20 Aug Let’s All Stand Up For Our Beef Industry Says Stuart Coxon ( Garioch YFC)
With a busy time of year started for some and just around the corner for others, Scottish crops are looking well and it looks like there will be some fair runs of barley and plenty straw for bedding in the winter, thankfully.
It’s a great relief to see that after last year’s poor harvest in parts of Scotland ,with grain and straw being hard to come by but hopefully things are looking up.
It’s a shame the same can’t be said for the Scottish beef industry. In the few years I have being working in the industry after leaving agricultural college I have never seen the price for fat cattle so low. The industry is at breaking point and something needs to be done fast!
Since Boris has taken up residence at No 10, he has vowed to stand by the British farmer during and after Brexit but in my eyes, actions speak louder than words – recently, there have been an awful lot of words and not much action.
It’s about time the supermarkets got told the score instead of pleasing themselves and the government – with guidance from the NFU and QMS – should be laying down a new set of rules when it comes to meat marketing and labelling in supermarkets.
When you walk in to a supermarket these days, unless you pay a lot of attention or really know where to look, you don’t really know the origin of the meat. Scottish and British meat is some of the best in the world, with outstanding quality and welfare standards – and not forgetting the outstanding traceability of Scottish and British beef.
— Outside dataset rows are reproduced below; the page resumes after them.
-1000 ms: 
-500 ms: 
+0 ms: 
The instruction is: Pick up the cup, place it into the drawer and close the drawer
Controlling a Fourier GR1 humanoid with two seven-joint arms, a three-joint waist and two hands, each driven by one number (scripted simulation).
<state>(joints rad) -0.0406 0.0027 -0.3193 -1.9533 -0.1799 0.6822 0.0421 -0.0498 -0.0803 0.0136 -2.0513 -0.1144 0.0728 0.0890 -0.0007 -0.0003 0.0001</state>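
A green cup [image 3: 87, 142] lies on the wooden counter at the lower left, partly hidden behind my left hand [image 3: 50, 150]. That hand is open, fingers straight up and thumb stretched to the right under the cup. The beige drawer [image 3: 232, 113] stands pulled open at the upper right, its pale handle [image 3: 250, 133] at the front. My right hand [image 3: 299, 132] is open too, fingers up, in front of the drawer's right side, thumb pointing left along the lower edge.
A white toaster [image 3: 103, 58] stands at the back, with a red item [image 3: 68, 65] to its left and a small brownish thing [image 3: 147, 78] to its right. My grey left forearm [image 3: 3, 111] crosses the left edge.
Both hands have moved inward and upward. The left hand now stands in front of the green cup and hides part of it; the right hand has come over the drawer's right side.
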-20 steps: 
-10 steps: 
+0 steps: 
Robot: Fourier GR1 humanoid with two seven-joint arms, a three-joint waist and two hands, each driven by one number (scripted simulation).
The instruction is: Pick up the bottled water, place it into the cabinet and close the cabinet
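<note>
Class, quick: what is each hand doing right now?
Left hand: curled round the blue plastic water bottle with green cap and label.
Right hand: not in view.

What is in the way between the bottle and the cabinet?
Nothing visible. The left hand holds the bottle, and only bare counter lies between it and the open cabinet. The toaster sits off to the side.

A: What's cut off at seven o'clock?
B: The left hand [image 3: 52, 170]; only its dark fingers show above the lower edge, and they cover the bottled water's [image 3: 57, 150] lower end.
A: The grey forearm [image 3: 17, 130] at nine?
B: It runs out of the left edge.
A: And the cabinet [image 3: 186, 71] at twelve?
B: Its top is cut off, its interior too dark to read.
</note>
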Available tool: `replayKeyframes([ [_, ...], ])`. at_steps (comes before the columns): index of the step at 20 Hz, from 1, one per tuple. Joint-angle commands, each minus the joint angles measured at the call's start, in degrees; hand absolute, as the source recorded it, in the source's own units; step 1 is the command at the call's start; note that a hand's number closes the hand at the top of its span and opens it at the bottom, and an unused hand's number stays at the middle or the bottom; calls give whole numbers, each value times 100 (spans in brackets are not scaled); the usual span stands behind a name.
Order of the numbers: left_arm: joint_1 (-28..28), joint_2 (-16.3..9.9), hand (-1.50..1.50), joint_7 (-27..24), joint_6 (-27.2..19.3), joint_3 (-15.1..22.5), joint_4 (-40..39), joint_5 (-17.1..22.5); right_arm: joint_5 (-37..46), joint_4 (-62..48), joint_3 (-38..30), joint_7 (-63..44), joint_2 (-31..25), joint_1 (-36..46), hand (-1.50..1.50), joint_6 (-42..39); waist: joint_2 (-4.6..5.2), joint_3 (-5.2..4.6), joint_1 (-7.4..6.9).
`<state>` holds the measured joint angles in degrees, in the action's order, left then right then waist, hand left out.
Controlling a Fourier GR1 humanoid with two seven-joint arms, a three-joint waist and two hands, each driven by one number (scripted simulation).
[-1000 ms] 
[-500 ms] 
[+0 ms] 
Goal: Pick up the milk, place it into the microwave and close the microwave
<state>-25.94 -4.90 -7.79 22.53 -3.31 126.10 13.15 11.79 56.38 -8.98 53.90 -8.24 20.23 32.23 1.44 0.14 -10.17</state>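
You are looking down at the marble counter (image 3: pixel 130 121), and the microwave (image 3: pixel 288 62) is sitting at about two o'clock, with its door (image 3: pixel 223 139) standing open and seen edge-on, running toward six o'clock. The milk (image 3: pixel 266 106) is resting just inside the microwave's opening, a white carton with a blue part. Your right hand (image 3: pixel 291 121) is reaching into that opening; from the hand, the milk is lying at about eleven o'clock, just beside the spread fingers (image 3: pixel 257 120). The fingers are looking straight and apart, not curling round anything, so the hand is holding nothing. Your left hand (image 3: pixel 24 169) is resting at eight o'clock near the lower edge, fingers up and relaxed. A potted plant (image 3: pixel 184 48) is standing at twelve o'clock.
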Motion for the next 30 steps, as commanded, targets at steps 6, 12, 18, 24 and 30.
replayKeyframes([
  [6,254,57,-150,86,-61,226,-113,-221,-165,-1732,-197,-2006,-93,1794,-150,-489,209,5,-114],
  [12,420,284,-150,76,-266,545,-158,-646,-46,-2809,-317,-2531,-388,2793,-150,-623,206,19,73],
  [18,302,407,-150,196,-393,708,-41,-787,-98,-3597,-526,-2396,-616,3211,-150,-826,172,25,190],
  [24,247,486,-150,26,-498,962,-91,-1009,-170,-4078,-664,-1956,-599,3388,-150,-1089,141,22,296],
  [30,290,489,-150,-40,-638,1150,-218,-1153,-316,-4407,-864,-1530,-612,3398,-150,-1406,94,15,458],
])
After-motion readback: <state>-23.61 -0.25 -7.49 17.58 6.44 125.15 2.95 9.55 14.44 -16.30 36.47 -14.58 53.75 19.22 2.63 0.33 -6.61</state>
We have all the proper assurance schemes in place which means that farmers are making sure that things are done right. It’s a set standard which should be made well aware of to the consumer.
If it is foreign meat, it should clearly say so on the front of the packaging – not on the back in a corner, with tiny lettering with more often than not a British sounding farm name on the front that could easily mislead the average customer.
After all, what is the point of us going through all the extra hassle of farm audits etc if our quality produce is going to end up sitting on a shelf next to something from abroad?
Another thing I have a bee in my bonnet about recently is the decision meat processors have taken to reduce the maximum carcase weight of cattle down from 420kg to 400kg before being penalised for being overweight. Surely this is legalised robbery?
Beef is a natural product and just like fruit or veg, unfortunately you can’t tell a beast to grow a certain size or shape so a cut of meat fits neatly in those stupid plastic packets the supermarkets use. I understand the processors have been put under pressure to supply a certain product, but there is no way the excess meat off an animal deemed overweight is going in the skip.
So, if you’re not going to pay us for it, I am sure the majority of us would be more than happy to stick some of the overweight meat in a freezer at home for nothing!